We employ largely tribal community members. Sometimes, we have non-members at the leadership levels, like department heads and supervisors, because of educational standards or equivalencies that are set. Our people get hired for the lower positions. Our tribal employees don’t feel empowered to be able to work within departments to bring forth our tribal life ways, our culture and customs.

I don’t think people understand that our traditional governing ways were impacted by seasons, by the availability of natural resources. That is what dictated our movement through the land. Now that we’re on reservations, we don’t have the movement. We have almost over-harvested several places within our reservation boundaries. So, when you think about the Doctrine of Discovery, all of that has impacted us down to the lowest levels of our existence as Indigenous people.

The Doctrine of Discovery is so ingrained in so-called U.S. Indian Law and Policy that some people don’t know it’s there. It’s like systemic oppression that has gone on for 500 years and it’s almost invisible now.

Exactly. Even as Indigenous people, and especially for tribal leaders who have held positions for numerous terms, I don’t think they realize that they’re a part of it too;that they’ve internalized it, learned it so well, that it’s almost being practiced as though it became a part of tradition and culture.

We’re identifying that maybe we don’t really know who we are sometimes because we’ve learned these ways. Because of so many years of education and trying to cope and become part of larger communities, we’ve just learned to accept this and live this way.

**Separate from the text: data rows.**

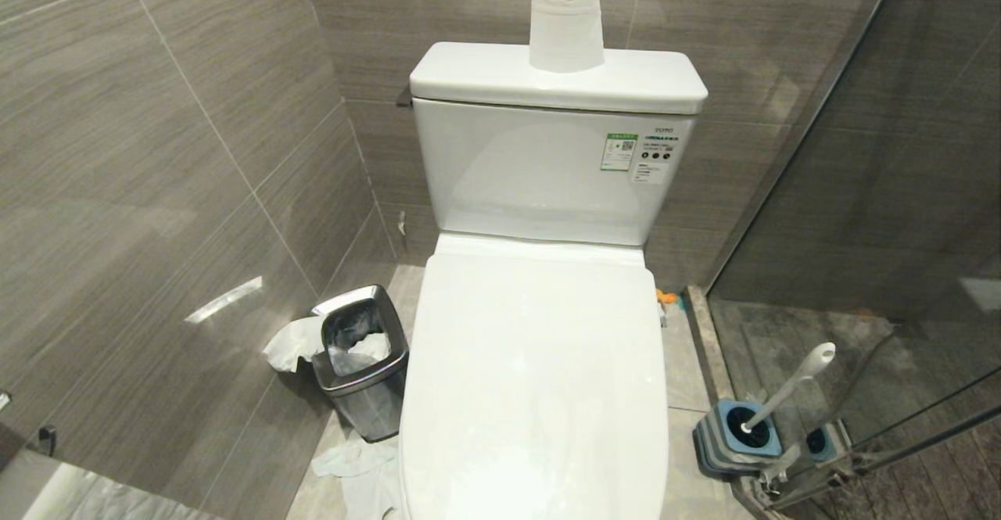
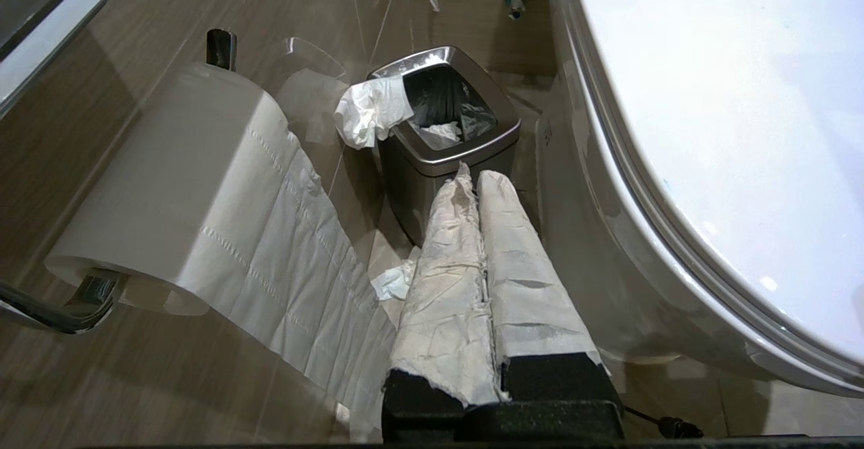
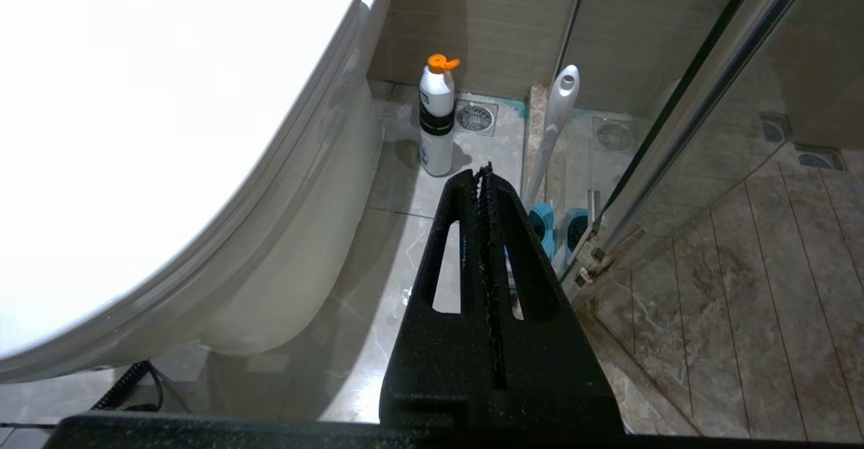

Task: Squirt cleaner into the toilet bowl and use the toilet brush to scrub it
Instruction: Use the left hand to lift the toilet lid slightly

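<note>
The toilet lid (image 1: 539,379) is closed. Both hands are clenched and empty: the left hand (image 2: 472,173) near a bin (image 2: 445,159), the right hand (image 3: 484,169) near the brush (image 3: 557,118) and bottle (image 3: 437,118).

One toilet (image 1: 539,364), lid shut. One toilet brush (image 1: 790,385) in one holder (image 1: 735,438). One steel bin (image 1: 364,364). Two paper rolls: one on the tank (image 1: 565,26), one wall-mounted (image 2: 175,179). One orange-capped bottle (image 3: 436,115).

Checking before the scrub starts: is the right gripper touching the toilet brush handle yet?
Apart. The right wrist view shows the shut right gripper short of the toilet brush, floor visible between them; the brush stands in its holder.
</note>
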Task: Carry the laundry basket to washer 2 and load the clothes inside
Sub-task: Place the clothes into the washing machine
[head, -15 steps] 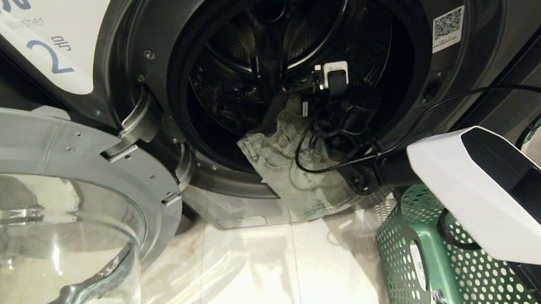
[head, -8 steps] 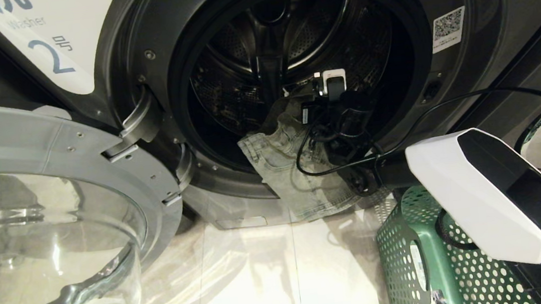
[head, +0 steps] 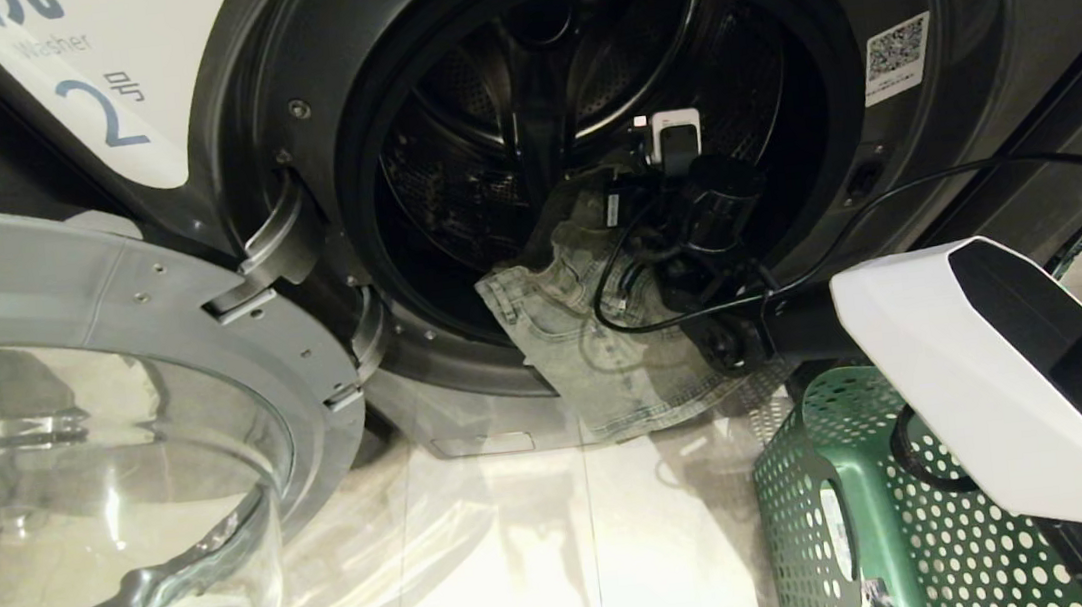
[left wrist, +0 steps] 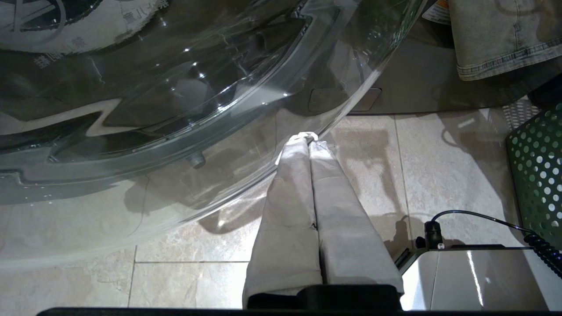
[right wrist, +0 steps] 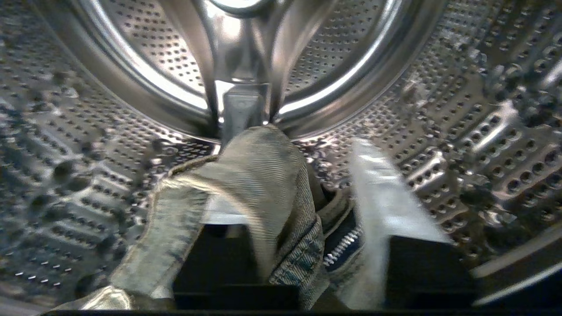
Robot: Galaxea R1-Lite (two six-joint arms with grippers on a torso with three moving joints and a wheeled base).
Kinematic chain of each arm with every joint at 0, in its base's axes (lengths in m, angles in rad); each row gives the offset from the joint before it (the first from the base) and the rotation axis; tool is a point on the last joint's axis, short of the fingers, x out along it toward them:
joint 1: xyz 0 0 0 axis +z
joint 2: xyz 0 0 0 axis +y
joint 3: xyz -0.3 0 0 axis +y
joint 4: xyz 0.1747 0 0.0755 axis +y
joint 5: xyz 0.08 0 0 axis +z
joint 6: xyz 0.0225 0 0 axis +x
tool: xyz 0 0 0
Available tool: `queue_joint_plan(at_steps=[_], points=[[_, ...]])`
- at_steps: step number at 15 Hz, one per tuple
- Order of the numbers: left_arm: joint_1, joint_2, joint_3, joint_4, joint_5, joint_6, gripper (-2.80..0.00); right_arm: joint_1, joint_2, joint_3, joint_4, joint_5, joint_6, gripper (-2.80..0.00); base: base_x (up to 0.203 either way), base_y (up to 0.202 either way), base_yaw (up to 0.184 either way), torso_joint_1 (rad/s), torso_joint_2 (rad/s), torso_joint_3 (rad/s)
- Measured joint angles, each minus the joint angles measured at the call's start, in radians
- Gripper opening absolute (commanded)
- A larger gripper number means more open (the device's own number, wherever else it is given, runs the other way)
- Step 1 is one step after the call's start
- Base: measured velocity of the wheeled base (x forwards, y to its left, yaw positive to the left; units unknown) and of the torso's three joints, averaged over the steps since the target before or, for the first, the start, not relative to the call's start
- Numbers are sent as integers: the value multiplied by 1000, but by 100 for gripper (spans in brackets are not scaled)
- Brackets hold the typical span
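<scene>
Head view, right gripper (head: pixel 629 165) reaching inside the dark perforated steel drum of washer 2 (head: pixel 488 178), fingers parted with faded grey denim jeans (head: pixel 569 326) draped over one, jeans spilling over the door lip, green perforated plastic laundry basket (head: pixel 855 512) on the tiled floor beside it, left gripper (left wrist: pixel 307 138) closed and empty near the open glass door (head: pixel 95 461).

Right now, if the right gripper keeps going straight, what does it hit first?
Probably the jeans draped over one of its fingers, then the drum back wall behind; depth is unclear.
</scene>
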Motion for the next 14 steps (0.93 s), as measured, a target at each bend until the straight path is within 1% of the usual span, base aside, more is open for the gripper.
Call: queue_joint_plan(at_steps=[3, 8, 11, 14], points=[[0, 0, 0, 0, 0, 0, -280, 12, -1, 21, 14, 10, 7, 0, 0, 0, 0, 0, 0, 0], [0, 0, 0, 0, 0, 0, -280, 34, -28, 78, 109, 11, 40, 0, 0, 0, 0, 0, 0, 0], [0, 0, 0, 0, 0, 0, -280, 39, -60, 92, 115, 8, 47, 0, 0, 0, 0, 0, 0, 0], [0, 0, 0, 0, 0, 0, -280, 44, -111, 168, 116, 9, 48, 0, 0, 0, 0, 0, 0, 0]])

Something that I’m watching is the reintroduction of the gray wolf. It’s pretty sad when you think about that species being reintroduced and all the controversy and conversations. I flip it around and I say, how about the reintroduction of the Utes back to this land? We’re not a species, we’re human. We’re like everybody else, but we’ve also been taken away from these places. It’s a huge honor for me to put my feet down where my ancestors once were. I really want people to understand that while you’re having these thoughtful discussions about reintroduction of the gray wolf and other species, remember there were people that were dispossessed from these same places, too, and we want to be back out there and feel the same familial locations of our people.